Problem description ▸ Make an exact copy of the listing underneath, skipping each picture.

Data section ▸
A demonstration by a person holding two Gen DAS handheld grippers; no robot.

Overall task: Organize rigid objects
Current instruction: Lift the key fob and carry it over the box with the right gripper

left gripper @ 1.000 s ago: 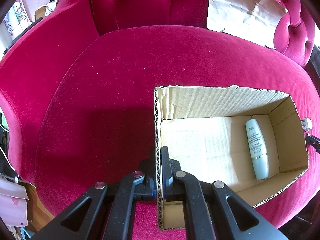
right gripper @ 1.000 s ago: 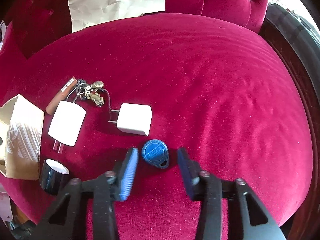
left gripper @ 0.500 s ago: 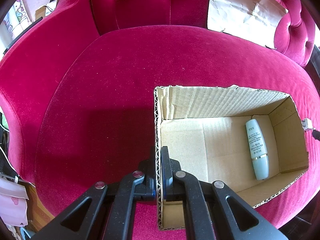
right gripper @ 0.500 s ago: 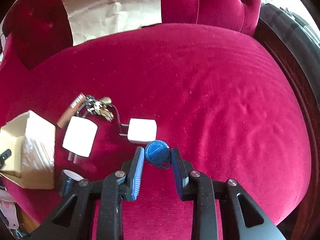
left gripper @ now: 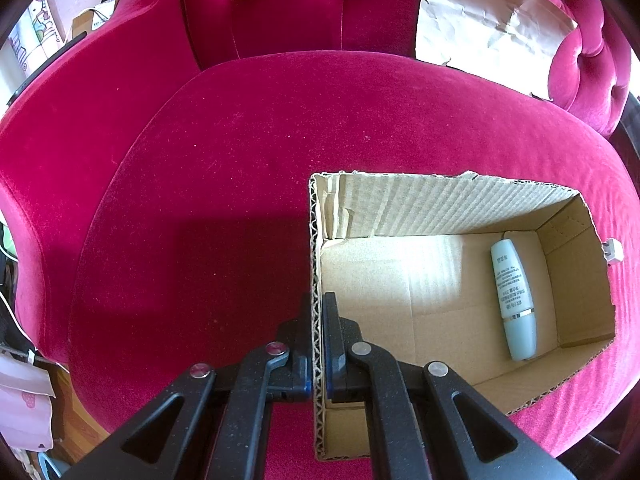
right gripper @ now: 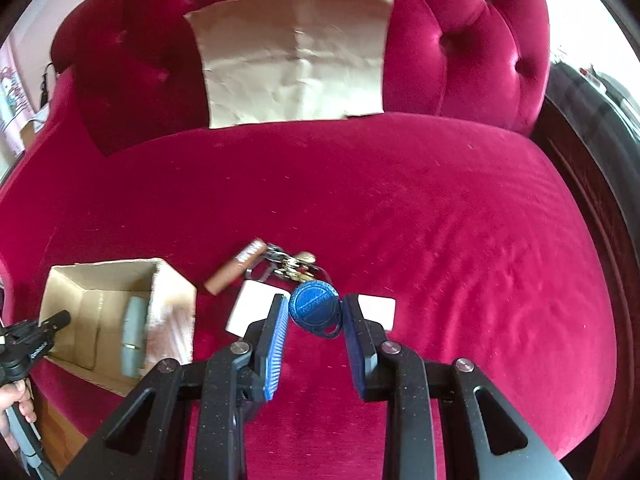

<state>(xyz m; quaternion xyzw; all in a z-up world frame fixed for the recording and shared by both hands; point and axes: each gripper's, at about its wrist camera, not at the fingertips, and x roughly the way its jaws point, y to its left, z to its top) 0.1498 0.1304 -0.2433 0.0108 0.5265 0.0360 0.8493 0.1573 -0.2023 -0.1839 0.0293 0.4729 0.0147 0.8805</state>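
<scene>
My right gripper (right gripper: 314, 312) is shut on a round blue key fob (right gripper: 316, 309), held clear above the red velvet seat. Under it lie two white chargers (right gripper: 250, 310), partly hidden by the fingers, a brown tube (right gripper: 234, 267) and a bunch of keys (right gripper: 290, 266). At the left stands the open cardboard box (right gripper: 100, 276) with a pale blue bottle (right gripper: 134, 336) inside. My left gripper (left gripper: 319, 344) is shut on the box's left wall (left gripper: 316, 248); the bottle (left gripper: 514, 300) lies at the box's right end. The left gripper (right gripper: 36, 336) also shows at the box's far side.
A crumpled sheet of brown paper (right gripper: 294, 58) leans on the tufted backrest. A white charger (left gripper: 614, 250) peeks past the box's right wall. The seat's dark wooden edge (right gripper: 592, 184) runs down the right. A hand (right gripper: 16, 404) holds the left tool at the lower left.
The right gripper closed on the blue fob and lifted it off the seat, tilting up so more of the backrest shows. The left gripper and box stayed put.
</scene>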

Solution for this problem ▸
A demonstration by a person holding two Gen DAS handheld grippers; no robot.

Overall task: Organize rigid objects
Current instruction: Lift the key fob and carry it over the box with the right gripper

left gripper @ 1.000 s ago: 
right gripper @ 1.000 s ago: 
left gripper @ 0.500 s ago: 
right gripper @ 0.500 s ago: 
left gripper @ now: 
right gripper @ now: 

<state>(xyz m; quaternion xyzw; all in a z-up world frame fixed for the recording and shared by both hands; point and axes: each gripper's, at about its wrist camera, not at the fingertips, and x roughly the way its jaws point, y to its left, z to its top) 0.1498 0.1304 -0.2433 0.0108 0.5265 0.0360 0.8493 0.1573 -0.2023 -0.1839 0.0293 0.4729 0.0147 0.8805</state>
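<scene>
My right gripper (right gripper: 314, 312) is shut on a round blue key fob (right gripper: 316, 309), held clear above the red velvet seat. Under it lie two white chargers (right gripper: 250, 310), partly hidden by the fingers, a brown tube (right gripper: 234, 267) and a bunch of keys (right gripper: 290, 266). At the left stands the open cardboard box (right gripper: 100, 276) with a pale blue bottle (right gripper: 134, 336) inside. My left gripper (left gripper: 319, 344) is shut on the box's left wall (left gripper: 316, 248); the bottle (left gripper: 514, 300) lies at the box's right end. The left gripper (right gripper: 36, 336) also shows at the box's far side.
A crumpled sheet of brown paper (right gripper: 294, 58) leans on the tufted backrest. A white charger (left gripper: 614, 250) peeks past the box's right wall. The seat's dark wooden edge (right gripper: 592, 184) runs down the right. A hand (right gripper: 16, 404) holds the left tool at the lower left.
The right gripper closed on the blue fob and lifted it off the seat, tilting up so more of the backrest shows. The left gripper and box stayed put.
</scene>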

This response contains the complete answer.